«L’aeroporto di Venezia vuole tariffe più alte»

L’estate - anche questa - è rimasta seppellita sotto ai bagagli smarriti negli aeroporti, Fiumicino in testa. Decine, centinaia di migliaia di persone vittime di travasi di bile. E in una destinazione turistica come Venezia - che con Treviso costituisce il terzo polo aeroportuale italiano - com’è andata? «Nessun problema - risponde Enrico Marchi, presidente e ad della Save, la società di gestione dei due scali, quotata in Borsa -. Tutte le riconsegne sono state effettuate entro i parametri richiesti dalla carta dei servizi».
Vi è andata bene...
«È il risultato del lavoro di anni. La Save non svolge l’attività di handling (i servizi a terra, smistamento dei bagagli compreso, ndr), dismessa nel 2001: ciascuno deve specializzarsi per dare il meglio. Oggi la svolgono tre società autonome, che noi teniamo sotto stretto controllo. Da un anno abbiamo avviato un programma di qualità con tutti gli attori coinvolti in aeroporto; usiamo il metodo Kaizen, del miglioramento continuo, quello reso celebre da Toyota».
Funziona?
«Vito Riggio, il presidente dell’Enac, ci ha indicati come il miglior aeroporto italiano».

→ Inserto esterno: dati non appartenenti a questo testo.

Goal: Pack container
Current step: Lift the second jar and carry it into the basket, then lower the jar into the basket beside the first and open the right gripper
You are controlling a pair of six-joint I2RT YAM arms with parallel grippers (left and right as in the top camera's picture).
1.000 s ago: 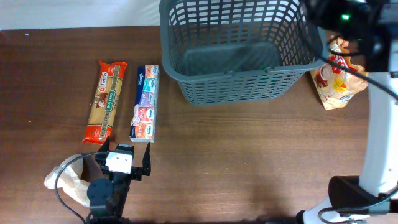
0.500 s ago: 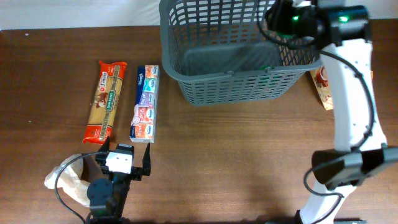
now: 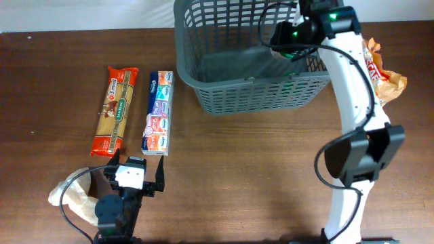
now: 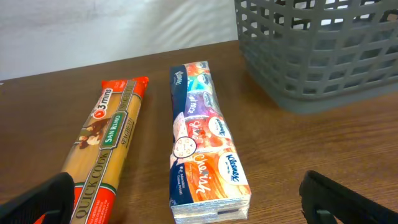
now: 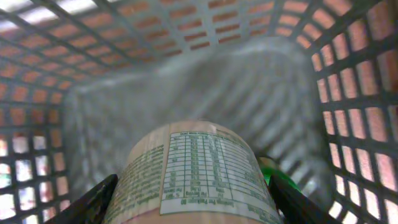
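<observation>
The dark grey lattice basket (image 3: 251, 85) stands at the back centre; it also shows in the left wrist view (image 4: 323, 56). My right gripper (image 3: 288, 37) is over the basket's right half. In the right wrist view it (image 5: 196, 208) is shut on a bottle (image 5: 199, 168) with a nutrition label and a green cap, held inside the basket walls (image 5: 186, 74). My left gripper (image 3: 136, 166) is open and empty, low on the table just in front of a tissue pack (image 3: 158, 112) (image 4: 202, 155). A pasta packet (image 3: 115, 110) (image 4: 102, 168) lies left of it.
A red and yellow snack bag (image 3: 383, 71) lies right of the basket, behind my right arm. A crumpled pale bag (image 3: 71, 196) lies at the front left beside my left arm. Bare brown table lies between the basket and the front edge.
My right arm has swung left from beside the snack bag to over the basket, carrying the bottle inside it. My left arm has not moved.
</observation>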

Ma davvero a Venezia non va smarrito un bagaglio?
«Tutto può succedere. Ma sa che cosa abbiamo fatto? Abbiamo affisso dei cartelli per avvertire i passeggeri che dei bagagli non è responsabile la Save. Devono saperlo. L’Enac voleva farceli togliere, io ho resistito».
Le compagnie dicono che a Fiumicino ci sono impianti inadeguati
«Non voglio far polemiche. Ma posso dire che noi, in questi anni abbiamo investito 200 milioni di euro in impianti e infrastrutture».
Eppure solo a Milano e a Roma è stata accordata una via preferenziale per aumentare le tariffe aeroportuali.
«Sì, l’ho appreso con meraviglia e disappunto. Occorrono regole autentiche, non deroghe e parametri occasionali, secondo le necessità».
Siete stati tagliati fuori.
«Non c’è motivo. L’Ue indica Milano, Roma e Venezia come i tre poli aeroportuali d’interesse nazionale; un’altra direttiva europea sui sistemi tariffari suddivide gli scali sopra e sotto i 5 milioni. Comunque si veda la cosa, dovevamo esserci anche noi, che movimentiamo 8,6 milioni di passeggeri».
Adesso dovete mettervi in coda come tutti gli aeroporti minori.
«Sono fiducioso che il governo rimedierà. Eppure sa qual è la differenza? Noi abbiamo fatto gli investimenti con soldi nostri, e aspettiamo di vederli remunerati; gli altri aspettano gli aumenti per fare gli investimenti. È diverso, non le pare?».
Crede che ci sia conflitto d’interesse nel fatto che i Benetton sono azionisti di Aeroporti di Roma e di Alitalia?
«In Alitalia sono soci insieme ad altri, non la controllano».
Voi, oltre agli aeroporti, avete il business delle Cento stazioni e della ristorazione per chi viaggia. Si arrabbia se qualcuno le dice che avete copiato proprio i Benetton, che possiedono aeroporti, Grandi Stazioni e Autogrill?
«Guardi, siamo partiti prima noi, seppure con diverse dimensioni. Ben prima che i Benetton acquisissero gli scali di Roma e di Torino. E anche la ristorazione, l’abbiamo rinnovata noi: siamo stati i primi a riunire nella stessa società ristorazione e duty free».
Negli ultimi mesi avete perso due clienti come Myair e SkyEurope. Siete preoccupati?
«Il nostro traffico è solido, non estemporaneo. Abbiamo 40 compagnie, che servono 60 destinazioni, alcune di lungo raggio. Alitalia sta potenziando la sua presenza e serviamo sette vettori dell’alleanza SkyTeam, cosa che favorisce un’offerta integrata, e soddisfa i frequent flyer».
Le crisi dei due vettori vi fanno perdere quota?
«Nel 2009 avremo 150-200 mila passeggeri in meno».
E i conti come vanno?
«Meglio dello scorso anno, quando il fatturato fu di 300 milioni l’utile lordo di 14. Compensiamo il calo di passeggeri con le acquisizioni e le efficienze.

Il secondo trimestre è stato migliore del primo, mi pare che il peggio sia passato».
Che cos’avete acquisito?
«La gestione dell’aeroporto belga di Charlerois. E adesso stiamo guardando Praga, dove già gestiamo la ristorazione: se privatizzano l’aeroporto, noi ci siamo già».